* PROBLEM TO WORK ON
Draw out every line with the word "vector" from the listing below.

* INFORMATION SHOWN
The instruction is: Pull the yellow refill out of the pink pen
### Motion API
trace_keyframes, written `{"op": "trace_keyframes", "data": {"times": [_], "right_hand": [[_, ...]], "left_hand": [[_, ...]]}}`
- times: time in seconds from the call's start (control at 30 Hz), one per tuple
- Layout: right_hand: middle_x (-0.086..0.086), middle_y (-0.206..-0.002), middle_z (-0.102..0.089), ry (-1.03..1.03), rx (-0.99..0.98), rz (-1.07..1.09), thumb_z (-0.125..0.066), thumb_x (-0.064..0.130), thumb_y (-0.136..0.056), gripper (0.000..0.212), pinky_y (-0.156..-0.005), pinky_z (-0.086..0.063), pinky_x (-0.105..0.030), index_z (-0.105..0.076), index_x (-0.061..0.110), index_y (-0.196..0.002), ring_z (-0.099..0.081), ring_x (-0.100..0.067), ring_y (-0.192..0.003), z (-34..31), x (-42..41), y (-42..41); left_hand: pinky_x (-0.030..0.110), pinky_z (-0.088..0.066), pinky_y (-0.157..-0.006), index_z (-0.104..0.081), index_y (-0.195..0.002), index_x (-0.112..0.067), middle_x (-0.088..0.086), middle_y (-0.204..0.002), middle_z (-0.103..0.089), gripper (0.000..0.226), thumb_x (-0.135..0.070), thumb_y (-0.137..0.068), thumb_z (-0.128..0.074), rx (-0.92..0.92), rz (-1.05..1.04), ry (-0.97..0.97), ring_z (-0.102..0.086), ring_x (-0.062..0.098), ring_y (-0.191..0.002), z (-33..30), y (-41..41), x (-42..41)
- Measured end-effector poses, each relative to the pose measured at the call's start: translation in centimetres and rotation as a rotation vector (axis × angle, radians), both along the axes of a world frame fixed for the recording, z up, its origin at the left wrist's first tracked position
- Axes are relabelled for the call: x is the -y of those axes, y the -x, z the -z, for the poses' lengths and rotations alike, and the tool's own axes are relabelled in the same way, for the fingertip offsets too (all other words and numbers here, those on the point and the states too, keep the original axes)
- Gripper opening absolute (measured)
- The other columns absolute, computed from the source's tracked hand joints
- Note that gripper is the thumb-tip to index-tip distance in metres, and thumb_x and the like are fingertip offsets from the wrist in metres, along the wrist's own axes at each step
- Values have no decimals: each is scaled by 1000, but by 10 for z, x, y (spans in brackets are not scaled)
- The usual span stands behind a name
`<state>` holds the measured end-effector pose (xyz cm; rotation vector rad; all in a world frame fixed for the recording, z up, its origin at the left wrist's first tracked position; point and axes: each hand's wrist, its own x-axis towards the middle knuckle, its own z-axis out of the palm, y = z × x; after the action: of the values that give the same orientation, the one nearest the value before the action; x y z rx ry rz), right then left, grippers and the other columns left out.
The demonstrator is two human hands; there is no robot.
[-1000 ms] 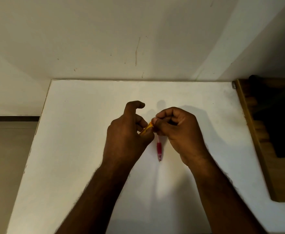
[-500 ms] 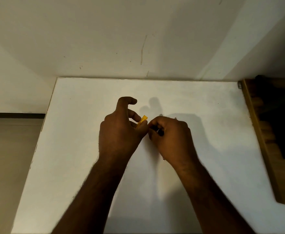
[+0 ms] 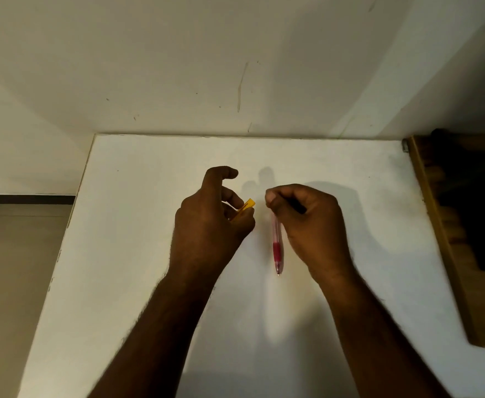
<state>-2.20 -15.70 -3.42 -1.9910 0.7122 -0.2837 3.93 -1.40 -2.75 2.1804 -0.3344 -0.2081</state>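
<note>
Both hands are over the table [image 3: 138, 254]. The left hand [image 3: 207, 225] holds a cap [image 3: 245, 207]. Just right of it, the right hand [image 3: 310, 225] holds a pen [image 3: 277, 248], tip toward the person.

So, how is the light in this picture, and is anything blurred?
Head view: dim, warm light; the hands cast soft shadows on the white table behind them; the red transparent pen in the right hand looks slightly blurred; wide-angle bending shows at the wall edges.
</note>
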Motion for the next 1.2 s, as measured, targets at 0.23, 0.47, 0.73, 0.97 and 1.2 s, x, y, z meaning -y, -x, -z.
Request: {"op": "trace_keyframes", "data": {"times": [0.23, 0.47, 0.73, 0.97, 1.2], "right_hand": [[13, -81, -79, -402, 15, 13, -76, 17, -90, 17, -75, -61, -19, -76, 34, -90, -77, -8, -79, -1, 3, 1], [-2, -94, -81, -780, 56, 91, -72, 6, -90, 14, -85, -62, -31, -78, 18, -93, -78, -25, -92, -5, 5, 1], [-10, -104, -78, -867, 94, 85, -68, 3, -91, 15, -86, -62, -30, -76, 14, -97, -78, -27, -95, -7, 4, -1], [-9, -91, -80, -1003, 186, 107, -62, 5, -95, 15, -77, -63, -27, -76, 7, -99, -79, -23, -83, -9, 9, -2], [-10, -96, -81, -954, 173, 93, -62, 6, -96, 15, -77, -63, -28, -76, 8, -103, -79, -26, -88, -10, 11, -1]], "left_hand": [[16, -55, -73, -57, -125, -31, -17, -87, -67, 54, -20, -79, -83, 104, 159, 43, -68, 3, -81, -2, 2, 3], [2, -45, -80, -62, -125, -23, -18, -94, -73, 51, -11, -80, -83, 162, 155, 136, -69, -6, -88, -4, 1, 3], [5, -50, -77, -64, -124, -22, -15, -97, -75, 45, -12, -84, -82, 90, 122, 235, -72, -4, -88, -3, -2, 1], [7, -51, -77, -64, -125, -21, -13, -96, -75, 44, -17, -85, -82, 50, 97, 264, -73, 1, -88, 2, -4, 0], [8, -51, -81, -63, -125, -23, -16, -97, -75, 45, -17, -85, -82, 58, 81, 278, -72, 0, -94, 1, -5, 0]]}}
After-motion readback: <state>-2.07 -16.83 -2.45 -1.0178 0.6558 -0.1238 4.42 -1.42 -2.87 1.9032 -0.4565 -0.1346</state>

* SOLUTION TO THIS EXERCISE
- Measured end-effector poses, each relative to the pose measured at the call's start: translation in centimetres and rotation as a rotation vector (axis × angle, radians), both along the axes of a world frame fixed for the recording, z up, its origin at the left wrist's first tracked position
`<state>` holds the measured end-effector pose (xyz cm; rotation vector rad; all in a world frame fixed for the recording, z up, its origin at the left wrist's first tracked position; point and axes: each hand's wrist, its own x-axis towards the middle knuckle, its own z-axis out of the palm, y = z × x; after the action: of the values that give the same orientation, the one nearest the value before the action; x y z rx ry rz), right then left, grippers and the other columns left out.

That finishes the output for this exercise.